My wife used to work under the Gender and Development Department at the City Hall before she moved to the Assessor’s Office. Every now and then, I visit her at her office and sometimes get to see complainants, abused women, seeking assistance, emotionally voicing out their sad stories while my wife took notes and sympathetically coaching them to tell all. Sometimes, the bruises on their faces requires no further explanation.
Aside from entertaining complainants in their office, they also schedule trips to remote places to hold seminars geared to inform everyone that there is help, through a government program, for victims of abuse, be they wives, husbands, or children. It is surprising that there just are some people who simply choose to endure and be silent about their ordeal even though they know they can seek assistance and security outside.
A Safe Place, a multi-faceted organization committed to providing help to abused women and children, provides the following US statistics in their website:
- 7% of women are physically abused by their partners; while a whooping 37% are verbally or emotionally abused.
- A woman is physically abused by her husband every 9 seconds.
- 7% to 26% of pregnant women are abused.
- 42% of murdered women are killed by their intimate partners.
And this shows only the reported and recorded ones. There is a possibility that the unreported cases are greater than the reported ones.
Why are there unreported cases? Let’s take one common pattern. A woman comes complaining about abuses she experienced very recently, accusing her husband of physically and emotionally hurting her. So, the government office concerned promptly prepares her case for filing and processing. A day or two later, the complainant retracts her statements and cancels the filed complaint. She says she and her husband have patched things up and are in good terms now. She says she loves her husband and her husband has promised not to do it again.
Love conquers all. Abused women who do not report their ordeals are either so in love (believing that they or some miracle could somehow cause their partners to change in the future), or more likely, are trapped in fear. Fear of further physical injury, fear of an uncertain future without their husbands. Shame also plays into the picture, feeling like it’s their fault they got into this kind of marriage. These factors block them from seeking help or assistance.

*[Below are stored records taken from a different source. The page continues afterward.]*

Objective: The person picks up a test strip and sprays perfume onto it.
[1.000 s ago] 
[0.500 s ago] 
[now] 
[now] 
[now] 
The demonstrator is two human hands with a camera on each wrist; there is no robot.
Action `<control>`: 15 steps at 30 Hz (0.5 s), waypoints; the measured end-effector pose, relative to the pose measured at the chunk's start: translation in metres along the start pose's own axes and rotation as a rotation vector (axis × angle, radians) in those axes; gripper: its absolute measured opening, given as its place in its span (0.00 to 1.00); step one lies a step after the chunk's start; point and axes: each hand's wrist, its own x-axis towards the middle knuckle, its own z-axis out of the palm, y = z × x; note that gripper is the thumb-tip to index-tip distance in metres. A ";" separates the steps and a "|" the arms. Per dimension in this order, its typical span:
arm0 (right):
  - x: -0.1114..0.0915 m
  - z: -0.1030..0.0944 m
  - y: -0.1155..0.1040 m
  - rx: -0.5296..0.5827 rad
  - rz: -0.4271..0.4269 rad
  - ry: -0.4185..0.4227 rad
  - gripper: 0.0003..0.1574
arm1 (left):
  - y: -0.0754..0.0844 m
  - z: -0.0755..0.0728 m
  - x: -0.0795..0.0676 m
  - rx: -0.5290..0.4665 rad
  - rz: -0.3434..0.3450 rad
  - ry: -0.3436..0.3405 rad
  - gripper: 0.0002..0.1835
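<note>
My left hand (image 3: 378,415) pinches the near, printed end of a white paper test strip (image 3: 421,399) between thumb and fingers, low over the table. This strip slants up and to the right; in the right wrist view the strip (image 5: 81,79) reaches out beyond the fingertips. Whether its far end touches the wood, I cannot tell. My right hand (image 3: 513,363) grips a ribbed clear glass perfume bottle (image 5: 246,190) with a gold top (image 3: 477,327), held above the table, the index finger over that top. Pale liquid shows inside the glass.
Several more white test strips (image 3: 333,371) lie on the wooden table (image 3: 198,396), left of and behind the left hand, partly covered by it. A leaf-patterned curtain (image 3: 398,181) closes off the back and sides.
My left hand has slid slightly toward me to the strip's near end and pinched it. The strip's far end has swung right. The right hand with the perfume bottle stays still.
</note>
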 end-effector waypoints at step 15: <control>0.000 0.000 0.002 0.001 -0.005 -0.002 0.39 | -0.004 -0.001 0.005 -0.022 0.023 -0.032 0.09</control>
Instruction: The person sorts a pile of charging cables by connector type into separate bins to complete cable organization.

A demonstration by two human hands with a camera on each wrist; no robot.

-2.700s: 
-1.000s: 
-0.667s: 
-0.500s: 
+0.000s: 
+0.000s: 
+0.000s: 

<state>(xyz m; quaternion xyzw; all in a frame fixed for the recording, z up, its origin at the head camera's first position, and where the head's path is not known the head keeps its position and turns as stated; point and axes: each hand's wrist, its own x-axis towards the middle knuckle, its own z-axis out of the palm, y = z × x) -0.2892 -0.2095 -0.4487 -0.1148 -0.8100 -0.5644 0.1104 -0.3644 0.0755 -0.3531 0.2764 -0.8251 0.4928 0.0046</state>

Hard to believe it may seem but this area is not necessarily monopolized by women. Not very often, a male subject comes in asking for help and filing a case against his wife for battering him. Emotional and verbal abuse, I don’t have trouble believing immediately, but when he says his wife made him some sort of a human punching and kicking bag, I can almost see the thought cloud on top of everyone’s head that says ‘unbelievable’… but it happens. Even my wife who has entertained cases such as these (men seeking assistance) cannot help but suppress a smile of disbelief every time she interviews this kind of ‘victim’.